◆ TASK REQUIREMENTS: Which lines of the entries below run from the one holding "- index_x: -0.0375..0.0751" to the one holding "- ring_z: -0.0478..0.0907", inclusive? Set down exactly those lines and no others.

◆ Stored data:
○ ○ ○
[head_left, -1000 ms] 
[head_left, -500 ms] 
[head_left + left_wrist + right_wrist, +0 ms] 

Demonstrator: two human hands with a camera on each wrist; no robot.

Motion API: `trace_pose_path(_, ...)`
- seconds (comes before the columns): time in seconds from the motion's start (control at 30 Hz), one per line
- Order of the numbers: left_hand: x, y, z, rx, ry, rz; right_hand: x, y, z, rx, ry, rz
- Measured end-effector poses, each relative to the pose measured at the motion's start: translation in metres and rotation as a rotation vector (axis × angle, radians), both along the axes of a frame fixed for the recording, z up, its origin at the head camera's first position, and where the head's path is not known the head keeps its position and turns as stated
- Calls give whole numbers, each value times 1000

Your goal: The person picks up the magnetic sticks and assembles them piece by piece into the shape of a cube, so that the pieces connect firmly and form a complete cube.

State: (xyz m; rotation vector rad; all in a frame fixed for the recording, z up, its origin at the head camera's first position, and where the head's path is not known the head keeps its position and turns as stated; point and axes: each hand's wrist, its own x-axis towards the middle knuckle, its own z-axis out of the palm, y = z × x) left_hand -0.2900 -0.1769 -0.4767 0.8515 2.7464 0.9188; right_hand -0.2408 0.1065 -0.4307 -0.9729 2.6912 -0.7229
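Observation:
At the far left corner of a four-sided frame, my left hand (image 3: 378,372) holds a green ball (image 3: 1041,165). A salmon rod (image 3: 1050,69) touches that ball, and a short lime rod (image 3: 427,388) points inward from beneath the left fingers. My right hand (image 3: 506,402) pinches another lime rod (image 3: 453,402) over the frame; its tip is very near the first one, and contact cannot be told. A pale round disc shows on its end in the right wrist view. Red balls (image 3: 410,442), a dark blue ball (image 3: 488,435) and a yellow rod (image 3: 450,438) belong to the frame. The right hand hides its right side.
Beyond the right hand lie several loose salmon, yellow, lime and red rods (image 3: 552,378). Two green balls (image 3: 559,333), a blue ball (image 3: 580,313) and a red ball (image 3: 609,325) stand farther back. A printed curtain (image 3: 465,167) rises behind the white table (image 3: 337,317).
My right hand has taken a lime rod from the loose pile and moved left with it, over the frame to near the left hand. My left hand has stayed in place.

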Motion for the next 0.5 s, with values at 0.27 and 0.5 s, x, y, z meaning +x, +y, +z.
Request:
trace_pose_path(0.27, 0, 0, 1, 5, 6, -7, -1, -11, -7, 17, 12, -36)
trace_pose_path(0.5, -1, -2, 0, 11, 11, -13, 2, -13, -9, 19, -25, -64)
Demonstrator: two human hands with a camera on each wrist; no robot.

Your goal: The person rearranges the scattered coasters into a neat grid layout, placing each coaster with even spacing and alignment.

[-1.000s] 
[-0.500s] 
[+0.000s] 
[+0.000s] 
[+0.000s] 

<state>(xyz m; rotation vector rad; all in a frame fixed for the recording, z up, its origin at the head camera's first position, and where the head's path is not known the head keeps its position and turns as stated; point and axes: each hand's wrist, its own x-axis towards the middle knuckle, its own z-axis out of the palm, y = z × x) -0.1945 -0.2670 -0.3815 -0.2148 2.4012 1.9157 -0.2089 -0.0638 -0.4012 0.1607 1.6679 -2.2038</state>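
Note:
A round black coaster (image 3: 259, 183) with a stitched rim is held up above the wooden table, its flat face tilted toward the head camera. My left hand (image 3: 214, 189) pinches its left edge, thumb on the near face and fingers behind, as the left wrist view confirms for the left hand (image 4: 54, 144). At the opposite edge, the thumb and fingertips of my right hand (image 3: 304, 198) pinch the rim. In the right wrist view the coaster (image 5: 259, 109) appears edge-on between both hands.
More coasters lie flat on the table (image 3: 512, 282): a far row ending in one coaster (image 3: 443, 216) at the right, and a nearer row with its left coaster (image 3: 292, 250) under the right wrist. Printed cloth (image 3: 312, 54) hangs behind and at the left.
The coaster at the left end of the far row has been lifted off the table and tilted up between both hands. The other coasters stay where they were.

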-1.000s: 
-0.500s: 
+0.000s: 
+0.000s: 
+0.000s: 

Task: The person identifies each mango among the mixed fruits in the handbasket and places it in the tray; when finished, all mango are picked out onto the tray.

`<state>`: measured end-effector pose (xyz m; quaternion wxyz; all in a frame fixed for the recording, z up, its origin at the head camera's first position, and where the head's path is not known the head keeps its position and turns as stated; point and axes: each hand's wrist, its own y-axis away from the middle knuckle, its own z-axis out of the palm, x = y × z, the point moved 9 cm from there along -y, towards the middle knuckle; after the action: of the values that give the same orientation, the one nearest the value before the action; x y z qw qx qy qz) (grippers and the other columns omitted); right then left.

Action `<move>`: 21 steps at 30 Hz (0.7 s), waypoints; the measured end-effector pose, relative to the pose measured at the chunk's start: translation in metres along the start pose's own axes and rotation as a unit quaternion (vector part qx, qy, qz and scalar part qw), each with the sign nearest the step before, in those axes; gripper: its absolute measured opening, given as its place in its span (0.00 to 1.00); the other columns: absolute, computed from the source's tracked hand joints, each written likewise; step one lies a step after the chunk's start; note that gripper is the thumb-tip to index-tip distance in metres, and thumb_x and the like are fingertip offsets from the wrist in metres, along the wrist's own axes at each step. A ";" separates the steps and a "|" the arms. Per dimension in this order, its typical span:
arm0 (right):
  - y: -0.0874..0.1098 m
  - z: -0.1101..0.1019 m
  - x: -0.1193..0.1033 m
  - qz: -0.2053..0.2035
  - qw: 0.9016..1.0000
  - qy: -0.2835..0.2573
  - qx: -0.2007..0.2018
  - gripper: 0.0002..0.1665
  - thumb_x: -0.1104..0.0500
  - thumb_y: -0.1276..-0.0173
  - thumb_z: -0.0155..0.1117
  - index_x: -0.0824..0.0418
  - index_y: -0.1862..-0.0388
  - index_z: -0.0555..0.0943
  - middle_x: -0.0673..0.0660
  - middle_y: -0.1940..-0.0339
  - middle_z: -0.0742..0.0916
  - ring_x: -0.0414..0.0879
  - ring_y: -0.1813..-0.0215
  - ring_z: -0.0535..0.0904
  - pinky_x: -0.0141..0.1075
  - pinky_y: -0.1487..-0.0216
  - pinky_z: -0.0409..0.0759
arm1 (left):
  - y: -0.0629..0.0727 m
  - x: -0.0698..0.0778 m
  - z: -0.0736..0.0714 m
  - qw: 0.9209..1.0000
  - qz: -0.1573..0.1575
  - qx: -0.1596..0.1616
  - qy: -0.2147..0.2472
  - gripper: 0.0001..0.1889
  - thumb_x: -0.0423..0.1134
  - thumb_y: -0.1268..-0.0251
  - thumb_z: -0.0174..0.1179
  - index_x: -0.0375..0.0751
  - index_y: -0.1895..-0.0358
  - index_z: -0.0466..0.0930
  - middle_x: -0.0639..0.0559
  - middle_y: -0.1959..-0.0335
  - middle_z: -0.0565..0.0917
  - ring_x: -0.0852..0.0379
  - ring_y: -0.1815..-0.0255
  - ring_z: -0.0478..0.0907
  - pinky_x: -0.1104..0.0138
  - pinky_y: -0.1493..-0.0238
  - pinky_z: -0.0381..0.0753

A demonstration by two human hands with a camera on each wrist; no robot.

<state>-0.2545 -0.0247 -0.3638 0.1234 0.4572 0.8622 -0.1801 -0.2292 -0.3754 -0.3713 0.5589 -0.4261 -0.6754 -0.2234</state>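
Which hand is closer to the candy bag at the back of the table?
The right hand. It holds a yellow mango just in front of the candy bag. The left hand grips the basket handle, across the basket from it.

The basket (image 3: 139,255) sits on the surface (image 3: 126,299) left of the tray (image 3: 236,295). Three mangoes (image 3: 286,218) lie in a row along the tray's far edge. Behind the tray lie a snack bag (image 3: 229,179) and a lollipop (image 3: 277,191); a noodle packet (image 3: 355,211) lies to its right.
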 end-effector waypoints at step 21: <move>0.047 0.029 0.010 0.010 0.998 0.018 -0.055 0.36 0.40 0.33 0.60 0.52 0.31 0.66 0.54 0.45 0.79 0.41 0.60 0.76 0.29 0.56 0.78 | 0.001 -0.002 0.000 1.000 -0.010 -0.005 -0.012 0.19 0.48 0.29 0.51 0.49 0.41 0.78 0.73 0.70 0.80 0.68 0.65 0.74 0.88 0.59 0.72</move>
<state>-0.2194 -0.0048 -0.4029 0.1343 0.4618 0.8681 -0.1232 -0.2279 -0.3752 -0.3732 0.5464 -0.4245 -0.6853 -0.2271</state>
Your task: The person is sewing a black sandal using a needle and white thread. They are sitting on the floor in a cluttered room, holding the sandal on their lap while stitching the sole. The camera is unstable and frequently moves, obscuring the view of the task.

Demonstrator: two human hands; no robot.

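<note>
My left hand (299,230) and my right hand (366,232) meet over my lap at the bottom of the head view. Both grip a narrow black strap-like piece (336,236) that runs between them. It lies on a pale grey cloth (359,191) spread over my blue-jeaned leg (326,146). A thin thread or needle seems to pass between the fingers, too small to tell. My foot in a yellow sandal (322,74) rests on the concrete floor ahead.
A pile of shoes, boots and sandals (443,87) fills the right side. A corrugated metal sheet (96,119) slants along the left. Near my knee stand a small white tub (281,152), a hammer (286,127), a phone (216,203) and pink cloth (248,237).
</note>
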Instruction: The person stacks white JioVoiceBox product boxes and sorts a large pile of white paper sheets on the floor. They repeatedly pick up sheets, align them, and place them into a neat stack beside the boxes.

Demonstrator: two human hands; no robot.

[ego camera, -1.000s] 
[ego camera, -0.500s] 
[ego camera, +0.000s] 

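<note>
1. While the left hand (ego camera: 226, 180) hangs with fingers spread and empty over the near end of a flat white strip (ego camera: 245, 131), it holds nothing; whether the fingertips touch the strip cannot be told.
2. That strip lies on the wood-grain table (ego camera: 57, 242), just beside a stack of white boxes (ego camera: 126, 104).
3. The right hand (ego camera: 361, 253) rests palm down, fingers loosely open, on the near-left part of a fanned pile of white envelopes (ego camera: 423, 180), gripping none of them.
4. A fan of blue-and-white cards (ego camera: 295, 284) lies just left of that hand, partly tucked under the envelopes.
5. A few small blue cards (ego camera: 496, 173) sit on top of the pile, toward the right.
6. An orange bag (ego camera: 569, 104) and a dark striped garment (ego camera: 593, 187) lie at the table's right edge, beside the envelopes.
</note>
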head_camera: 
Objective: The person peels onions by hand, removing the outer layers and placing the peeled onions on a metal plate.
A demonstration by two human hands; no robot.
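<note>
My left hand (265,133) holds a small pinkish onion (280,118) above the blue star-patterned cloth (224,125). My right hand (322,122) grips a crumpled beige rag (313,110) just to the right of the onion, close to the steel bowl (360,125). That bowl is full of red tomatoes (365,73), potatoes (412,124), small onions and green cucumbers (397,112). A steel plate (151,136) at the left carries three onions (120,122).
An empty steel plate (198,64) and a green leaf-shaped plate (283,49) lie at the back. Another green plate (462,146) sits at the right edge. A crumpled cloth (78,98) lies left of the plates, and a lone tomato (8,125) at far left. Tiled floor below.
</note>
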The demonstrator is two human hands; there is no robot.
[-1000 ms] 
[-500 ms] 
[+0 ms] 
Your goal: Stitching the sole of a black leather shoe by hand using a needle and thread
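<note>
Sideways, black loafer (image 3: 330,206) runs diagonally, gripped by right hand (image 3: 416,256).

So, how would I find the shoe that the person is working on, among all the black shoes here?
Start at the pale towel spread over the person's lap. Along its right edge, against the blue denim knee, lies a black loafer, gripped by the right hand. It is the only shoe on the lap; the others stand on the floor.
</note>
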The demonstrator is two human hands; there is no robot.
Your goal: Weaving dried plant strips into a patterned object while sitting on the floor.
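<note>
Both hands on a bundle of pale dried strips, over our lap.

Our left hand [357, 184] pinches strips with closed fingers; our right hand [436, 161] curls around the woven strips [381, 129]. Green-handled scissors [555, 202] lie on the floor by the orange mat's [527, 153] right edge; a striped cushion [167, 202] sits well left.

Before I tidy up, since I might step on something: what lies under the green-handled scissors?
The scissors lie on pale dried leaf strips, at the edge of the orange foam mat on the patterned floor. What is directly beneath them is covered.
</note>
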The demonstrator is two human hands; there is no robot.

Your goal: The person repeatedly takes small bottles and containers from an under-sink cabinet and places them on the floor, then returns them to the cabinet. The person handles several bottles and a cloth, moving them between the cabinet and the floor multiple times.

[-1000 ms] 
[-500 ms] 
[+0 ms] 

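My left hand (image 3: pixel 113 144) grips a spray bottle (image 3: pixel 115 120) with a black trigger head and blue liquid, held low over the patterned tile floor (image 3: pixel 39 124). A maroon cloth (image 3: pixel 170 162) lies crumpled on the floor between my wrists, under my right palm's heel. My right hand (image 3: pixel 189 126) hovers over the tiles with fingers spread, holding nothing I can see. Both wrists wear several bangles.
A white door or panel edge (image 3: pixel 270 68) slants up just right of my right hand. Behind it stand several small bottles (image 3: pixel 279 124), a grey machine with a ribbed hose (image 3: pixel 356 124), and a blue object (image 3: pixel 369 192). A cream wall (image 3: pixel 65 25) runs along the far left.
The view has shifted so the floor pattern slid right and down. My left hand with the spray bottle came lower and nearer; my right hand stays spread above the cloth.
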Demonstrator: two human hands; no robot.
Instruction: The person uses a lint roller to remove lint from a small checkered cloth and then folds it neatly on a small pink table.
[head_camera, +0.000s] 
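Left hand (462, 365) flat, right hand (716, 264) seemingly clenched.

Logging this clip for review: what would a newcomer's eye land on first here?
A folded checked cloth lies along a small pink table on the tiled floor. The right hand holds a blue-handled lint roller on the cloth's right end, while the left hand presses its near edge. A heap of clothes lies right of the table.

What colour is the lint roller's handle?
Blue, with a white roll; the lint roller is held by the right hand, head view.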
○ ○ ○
◆ TASK ANSWER:
  - index_x: -0.0375..0.0751
  - index_y: -0.1895..-0.0358
  - index_z: -0.0466..0.0930
  - middle_x: -0.0639..0.0559
  - middle_y: -0.1959..-0.0335
  - middle_z: -0.0565..0.0917
  - ring_x: -0.0852..0.0379
  - ring_y: -0.1815..-0.0255
  - ring_z: -0.0478..0.0907

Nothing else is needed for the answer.